RE: XHTML and charset's [was: Re: XHTML questions] from Christian Smith on 2000-06-30 (www-html@w3.org from June 2000)

From: Christian Smith <csmith@barebones.com>
Date: Fri, 30 Jun 2000 10:26:14 -0400
To: Ian Graham <ian.graham@utoronto.ca>
cc: www-html@w3.org, Chris Croome <chris@webarchitects.co.uk>
Message-ID: <20000630102614-f01010601-bf1191ff@204.107.232.107>

On Friday, June 30, 2000 at 09:29, igraham@smaug.java.utoronto.ca (Ian
Graham) wrote:

> I think you mean UTF-16 (the two-byte encoding). UTF-8 doesn't use /
> require a byte order mark, as all characters are encoded as a stream of
> one, two, or more bytes, and the encoding rules uniquely define the
> ordering of the bytes (a byte stream). 

No, I do mean UTF-8. While UTF-8 does not require a BOM (neither does
UTF-16) there is a defined BOM for UTF-* and it is convenient to have one.
Otherwise it can be dificult to determine that a file is UTF-8 (as opposed
to some other binary format) absent some other specific designator.

That UTF-8 doesn't have a BOM seems to be a common misconception but the
Unicode FAQ is pretty clear on this.

http://www.unicode.org/unicode/faq/#BOM

Part of the problem is that the RFC for Unicode is almost (but not
quite)[1] completely useless and the ISO specification is no better.
Neither of these documents can be read and understood by us mere mortals.

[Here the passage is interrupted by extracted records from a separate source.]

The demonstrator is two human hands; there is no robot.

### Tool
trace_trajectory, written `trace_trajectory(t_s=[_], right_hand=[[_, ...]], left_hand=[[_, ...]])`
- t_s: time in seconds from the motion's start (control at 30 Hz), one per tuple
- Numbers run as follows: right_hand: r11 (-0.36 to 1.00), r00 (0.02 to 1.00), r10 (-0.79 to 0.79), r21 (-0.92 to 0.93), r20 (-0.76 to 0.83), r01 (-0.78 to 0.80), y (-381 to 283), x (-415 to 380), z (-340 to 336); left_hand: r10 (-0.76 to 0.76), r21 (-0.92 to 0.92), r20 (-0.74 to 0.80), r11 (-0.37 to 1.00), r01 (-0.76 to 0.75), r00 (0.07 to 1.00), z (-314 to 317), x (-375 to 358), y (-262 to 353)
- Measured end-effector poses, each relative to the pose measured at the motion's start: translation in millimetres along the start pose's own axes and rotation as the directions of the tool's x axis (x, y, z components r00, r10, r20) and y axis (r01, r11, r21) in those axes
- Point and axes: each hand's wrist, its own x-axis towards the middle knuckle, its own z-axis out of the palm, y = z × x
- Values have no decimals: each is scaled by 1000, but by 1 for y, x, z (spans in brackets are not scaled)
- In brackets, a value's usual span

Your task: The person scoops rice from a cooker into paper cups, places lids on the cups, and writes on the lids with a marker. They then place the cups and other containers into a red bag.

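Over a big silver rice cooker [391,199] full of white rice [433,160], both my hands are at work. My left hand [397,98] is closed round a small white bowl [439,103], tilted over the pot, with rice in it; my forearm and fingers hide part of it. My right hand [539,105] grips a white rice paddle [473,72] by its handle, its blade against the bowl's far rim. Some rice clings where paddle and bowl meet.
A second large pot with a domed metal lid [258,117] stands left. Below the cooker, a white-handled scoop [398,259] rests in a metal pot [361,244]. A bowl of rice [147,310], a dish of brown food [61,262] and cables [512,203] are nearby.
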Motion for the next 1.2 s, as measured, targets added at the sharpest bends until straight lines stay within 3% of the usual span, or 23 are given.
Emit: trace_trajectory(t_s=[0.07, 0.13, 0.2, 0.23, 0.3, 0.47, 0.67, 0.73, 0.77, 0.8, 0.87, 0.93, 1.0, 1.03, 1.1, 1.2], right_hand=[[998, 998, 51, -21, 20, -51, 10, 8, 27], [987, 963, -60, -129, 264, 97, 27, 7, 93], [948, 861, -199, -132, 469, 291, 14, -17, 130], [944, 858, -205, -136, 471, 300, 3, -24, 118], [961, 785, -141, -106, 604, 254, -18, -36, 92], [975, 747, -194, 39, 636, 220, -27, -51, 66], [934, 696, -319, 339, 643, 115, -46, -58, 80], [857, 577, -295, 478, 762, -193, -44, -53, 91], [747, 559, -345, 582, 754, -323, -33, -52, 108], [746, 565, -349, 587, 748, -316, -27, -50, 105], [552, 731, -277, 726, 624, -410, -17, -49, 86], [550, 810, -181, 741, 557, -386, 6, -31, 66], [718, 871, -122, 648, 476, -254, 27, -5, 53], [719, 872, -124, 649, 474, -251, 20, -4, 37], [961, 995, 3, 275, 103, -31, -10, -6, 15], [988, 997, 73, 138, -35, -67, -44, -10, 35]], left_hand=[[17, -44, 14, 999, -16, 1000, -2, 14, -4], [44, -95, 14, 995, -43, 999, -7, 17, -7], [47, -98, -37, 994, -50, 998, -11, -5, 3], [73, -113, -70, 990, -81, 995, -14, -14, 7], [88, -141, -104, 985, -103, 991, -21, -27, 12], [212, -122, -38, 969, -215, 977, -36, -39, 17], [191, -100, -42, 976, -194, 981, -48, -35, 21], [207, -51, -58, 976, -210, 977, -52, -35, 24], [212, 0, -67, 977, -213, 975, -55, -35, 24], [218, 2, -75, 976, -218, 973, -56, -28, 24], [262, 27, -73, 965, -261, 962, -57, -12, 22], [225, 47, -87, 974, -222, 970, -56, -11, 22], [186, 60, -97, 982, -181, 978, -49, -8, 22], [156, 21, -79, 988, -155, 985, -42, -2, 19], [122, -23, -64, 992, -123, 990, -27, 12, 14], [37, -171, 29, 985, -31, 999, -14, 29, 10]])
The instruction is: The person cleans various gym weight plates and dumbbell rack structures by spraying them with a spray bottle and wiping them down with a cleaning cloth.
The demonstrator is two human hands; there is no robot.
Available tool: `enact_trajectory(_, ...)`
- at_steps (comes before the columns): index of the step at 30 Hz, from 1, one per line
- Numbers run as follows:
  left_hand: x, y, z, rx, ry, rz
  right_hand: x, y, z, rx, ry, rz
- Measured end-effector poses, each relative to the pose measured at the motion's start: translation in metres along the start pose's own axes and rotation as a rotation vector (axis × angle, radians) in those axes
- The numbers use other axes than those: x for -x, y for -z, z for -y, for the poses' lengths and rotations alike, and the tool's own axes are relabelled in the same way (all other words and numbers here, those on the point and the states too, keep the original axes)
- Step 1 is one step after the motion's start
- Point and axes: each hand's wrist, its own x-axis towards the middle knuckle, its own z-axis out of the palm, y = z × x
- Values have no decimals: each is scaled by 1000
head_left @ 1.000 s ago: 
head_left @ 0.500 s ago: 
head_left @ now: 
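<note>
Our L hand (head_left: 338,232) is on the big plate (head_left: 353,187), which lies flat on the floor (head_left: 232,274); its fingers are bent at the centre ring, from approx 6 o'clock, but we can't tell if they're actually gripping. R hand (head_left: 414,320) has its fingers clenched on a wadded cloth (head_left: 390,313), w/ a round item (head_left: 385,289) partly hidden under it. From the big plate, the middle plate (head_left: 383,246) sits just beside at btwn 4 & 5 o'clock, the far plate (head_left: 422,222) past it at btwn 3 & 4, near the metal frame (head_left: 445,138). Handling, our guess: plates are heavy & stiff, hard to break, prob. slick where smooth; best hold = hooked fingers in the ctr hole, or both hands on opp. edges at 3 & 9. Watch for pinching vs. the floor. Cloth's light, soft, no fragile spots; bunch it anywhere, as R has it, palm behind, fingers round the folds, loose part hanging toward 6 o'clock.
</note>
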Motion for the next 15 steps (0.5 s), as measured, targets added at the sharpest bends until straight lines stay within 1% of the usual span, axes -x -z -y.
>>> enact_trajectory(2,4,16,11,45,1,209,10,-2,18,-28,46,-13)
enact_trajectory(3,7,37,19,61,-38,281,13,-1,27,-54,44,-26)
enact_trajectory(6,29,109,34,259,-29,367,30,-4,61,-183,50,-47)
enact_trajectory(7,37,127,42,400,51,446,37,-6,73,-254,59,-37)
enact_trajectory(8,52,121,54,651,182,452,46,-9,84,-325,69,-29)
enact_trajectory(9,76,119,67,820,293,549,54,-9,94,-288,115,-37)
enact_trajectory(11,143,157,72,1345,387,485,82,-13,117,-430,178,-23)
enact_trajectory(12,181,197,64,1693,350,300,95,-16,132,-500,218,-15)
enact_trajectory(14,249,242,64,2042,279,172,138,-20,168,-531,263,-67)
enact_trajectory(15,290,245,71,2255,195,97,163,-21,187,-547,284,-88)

Of course it is perhaps a bit misleading to call this a BOM (yet that is
what it is called) as UTF-8 doesn't have little/big-endian forms so there
is no "order" to mark.

[1] Is this a TLM? BNQ = "but not quite" or should we have ABNQ = "almost
but not quite" ;-?

-- 
Christian Smith  |  csmith@barebones.com  |  http://web.barebones.com

He who dies with the most friends... Is still dead!

Received on Friday, 30 June 2000 10:26:15 UTC